▶ TASK TO CARRY OUT
Using the entries below, write out the line with "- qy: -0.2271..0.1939", the line with "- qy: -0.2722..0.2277", and every line in between, exactly as each is written.

▶ GIVEN DATA
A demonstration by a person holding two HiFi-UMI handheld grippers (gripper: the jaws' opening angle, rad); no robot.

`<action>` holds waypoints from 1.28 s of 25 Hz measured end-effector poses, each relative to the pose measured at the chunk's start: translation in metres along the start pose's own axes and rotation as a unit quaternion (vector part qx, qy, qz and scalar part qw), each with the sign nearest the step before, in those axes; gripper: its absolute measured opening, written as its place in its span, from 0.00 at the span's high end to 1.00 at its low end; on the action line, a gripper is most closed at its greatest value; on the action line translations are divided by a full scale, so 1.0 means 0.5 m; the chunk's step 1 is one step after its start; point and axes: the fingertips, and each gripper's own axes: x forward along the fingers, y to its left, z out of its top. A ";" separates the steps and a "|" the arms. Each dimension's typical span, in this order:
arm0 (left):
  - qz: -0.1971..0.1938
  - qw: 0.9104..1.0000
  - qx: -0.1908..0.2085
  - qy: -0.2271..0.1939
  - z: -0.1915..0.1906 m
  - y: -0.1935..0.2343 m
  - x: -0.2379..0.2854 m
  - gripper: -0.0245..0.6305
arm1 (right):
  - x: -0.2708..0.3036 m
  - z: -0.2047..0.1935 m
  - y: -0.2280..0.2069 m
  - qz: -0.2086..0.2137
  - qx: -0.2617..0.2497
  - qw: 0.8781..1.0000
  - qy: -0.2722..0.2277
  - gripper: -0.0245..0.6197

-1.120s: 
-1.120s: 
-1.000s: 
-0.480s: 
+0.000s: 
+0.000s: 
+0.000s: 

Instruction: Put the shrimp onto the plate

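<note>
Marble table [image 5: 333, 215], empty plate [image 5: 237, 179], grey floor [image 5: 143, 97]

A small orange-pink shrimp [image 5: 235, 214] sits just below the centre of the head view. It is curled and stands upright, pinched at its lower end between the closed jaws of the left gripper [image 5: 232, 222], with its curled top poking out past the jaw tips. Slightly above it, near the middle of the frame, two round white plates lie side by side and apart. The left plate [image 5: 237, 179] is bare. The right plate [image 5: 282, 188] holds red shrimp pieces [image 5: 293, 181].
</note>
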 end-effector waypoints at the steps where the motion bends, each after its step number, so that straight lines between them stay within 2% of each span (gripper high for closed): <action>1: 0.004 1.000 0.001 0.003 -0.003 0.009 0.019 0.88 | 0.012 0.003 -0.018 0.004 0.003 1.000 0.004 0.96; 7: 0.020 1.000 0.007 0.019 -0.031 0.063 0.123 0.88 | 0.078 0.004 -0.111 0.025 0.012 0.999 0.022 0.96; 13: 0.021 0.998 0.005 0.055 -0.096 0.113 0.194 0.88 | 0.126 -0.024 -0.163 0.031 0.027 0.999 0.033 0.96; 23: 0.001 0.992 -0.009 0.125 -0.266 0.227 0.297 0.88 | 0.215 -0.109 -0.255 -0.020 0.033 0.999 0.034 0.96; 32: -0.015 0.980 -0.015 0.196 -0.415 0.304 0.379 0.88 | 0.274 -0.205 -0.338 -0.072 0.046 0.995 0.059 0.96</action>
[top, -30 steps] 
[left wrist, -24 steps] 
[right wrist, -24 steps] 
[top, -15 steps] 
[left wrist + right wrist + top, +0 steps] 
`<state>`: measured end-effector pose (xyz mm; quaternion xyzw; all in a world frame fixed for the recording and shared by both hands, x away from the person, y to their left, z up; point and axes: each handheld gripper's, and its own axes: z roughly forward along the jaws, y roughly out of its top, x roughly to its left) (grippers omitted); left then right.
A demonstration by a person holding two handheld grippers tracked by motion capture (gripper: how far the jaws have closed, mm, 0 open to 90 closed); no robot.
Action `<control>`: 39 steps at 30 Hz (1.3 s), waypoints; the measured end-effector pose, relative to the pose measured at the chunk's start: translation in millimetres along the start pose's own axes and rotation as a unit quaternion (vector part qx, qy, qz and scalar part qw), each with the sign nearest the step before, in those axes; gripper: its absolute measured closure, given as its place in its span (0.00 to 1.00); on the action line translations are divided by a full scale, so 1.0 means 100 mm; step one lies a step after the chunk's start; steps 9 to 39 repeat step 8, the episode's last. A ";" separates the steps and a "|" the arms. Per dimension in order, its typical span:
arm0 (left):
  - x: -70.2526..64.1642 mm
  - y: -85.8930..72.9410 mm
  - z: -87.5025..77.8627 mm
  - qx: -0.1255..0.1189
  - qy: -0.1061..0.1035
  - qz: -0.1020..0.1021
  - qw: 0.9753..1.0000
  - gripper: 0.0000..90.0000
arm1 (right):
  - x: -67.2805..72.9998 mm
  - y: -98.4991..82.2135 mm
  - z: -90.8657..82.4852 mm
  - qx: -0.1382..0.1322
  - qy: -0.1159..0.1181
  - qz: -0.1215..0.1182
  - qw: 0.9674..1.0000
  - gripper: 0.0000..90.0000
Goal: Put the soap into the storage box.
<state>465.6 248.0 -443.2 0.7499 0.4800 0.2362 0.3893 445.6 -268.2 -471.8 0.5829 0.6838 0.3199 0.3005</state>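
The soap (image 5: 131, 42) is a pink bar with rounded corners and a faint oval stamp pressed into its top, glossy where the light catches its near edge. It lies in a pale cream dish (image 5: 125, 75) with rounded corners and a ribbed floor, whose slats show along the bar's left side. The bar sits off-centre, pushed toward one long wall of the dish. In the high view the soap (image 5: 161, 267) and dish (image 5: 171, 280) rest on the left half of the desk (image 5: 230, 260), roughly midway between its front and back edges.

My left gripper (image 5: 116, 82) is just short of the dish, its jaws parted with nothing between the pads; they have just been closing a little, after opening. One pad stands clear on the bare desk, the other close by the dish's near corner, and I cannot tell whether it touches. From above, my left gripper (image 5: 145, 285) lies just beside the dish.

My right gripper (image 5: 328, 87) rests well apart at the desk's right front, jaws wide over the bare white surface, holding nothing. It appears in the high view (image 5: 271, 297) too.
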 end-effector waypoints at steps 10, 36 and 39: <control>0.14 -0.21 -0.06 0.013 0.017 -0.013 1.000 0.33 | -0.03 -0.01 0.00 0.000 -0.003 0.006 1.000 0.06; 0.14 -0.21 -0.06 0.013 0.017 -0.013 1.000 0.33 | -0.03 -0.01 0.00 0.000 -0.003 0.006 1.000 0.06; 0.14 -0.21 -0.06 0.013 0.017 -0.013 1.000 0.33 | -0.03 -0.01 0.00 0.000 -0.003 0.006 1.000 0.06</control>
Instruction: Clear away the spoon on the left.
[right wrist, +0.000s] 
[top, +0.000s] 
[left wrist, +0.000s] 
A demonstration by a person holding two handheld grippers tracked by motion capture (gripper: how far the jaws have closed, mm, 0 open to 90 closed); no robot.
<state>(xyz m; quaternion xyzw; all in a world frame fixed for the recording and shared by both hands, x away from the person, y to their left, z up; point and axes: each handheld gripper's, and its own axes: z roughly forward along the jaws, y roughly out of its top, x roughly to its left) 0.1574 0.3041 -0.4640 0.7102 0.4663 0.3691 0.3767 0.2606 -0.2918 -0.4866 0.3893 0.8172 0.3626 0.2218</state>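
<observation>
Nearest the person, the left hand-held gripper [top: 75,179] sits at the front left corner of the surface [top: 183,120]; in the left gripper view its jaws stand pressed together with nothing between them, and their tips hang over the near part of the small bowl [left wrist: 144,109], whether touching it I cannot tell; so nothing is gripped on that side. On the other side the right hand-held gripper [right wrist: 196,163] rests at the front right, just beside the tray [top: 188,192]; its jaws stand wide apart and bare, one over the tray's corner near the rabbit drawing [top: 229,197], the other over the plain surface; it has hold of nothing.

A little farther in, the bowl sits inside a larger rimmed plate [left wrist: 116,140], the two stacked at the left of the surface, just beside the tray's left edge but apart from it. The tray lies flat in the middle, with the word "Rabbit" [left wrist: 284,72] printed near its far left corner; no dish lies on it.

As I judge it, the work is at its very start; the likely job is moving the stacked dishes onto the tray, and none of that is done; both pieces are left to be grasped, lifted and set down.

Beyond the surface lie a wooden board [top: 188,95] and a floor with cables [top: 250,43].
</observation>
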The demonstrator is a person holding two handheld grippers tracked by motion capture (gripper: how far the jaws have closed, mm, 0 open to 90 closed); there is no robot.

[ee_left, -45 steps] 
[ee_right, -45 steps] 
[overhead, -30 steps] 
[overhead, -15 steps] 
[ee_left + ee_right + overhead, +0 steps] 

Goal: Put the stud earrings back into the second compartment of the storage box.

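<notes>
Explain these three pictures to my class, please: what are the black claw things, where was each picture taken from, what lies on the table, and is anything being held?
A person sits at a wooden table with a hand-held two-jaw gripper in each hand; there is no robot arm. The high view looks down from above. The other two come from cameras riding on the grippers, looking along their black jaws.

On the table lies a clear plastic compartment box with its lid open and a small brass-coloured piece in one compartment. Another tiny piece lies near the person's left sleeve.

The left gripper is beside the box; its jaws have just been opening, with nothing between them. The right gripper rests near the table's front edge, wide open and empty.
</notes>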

▶ SOLUTION TO THIS PROBLEM
  - qy: -0.2271..0.1939
  - z: -0.1915..0.1906 m
  - y: -0.1935..0.2343 m
  - x: -0.2379..0.2854 m
  - gripper: -0.0245..0.6305
arm1 (right):
  - x: -0.2708..0.3036 m
  - z: -0.2047..0.1935 m
  - y: -0.2280..0.2069 m
  - qz: -0.2086..0.2137
  - qx: -0.2617..0.2497
  - qw: 0.8781..1.0000
  - qy: -0.2722..0.2277

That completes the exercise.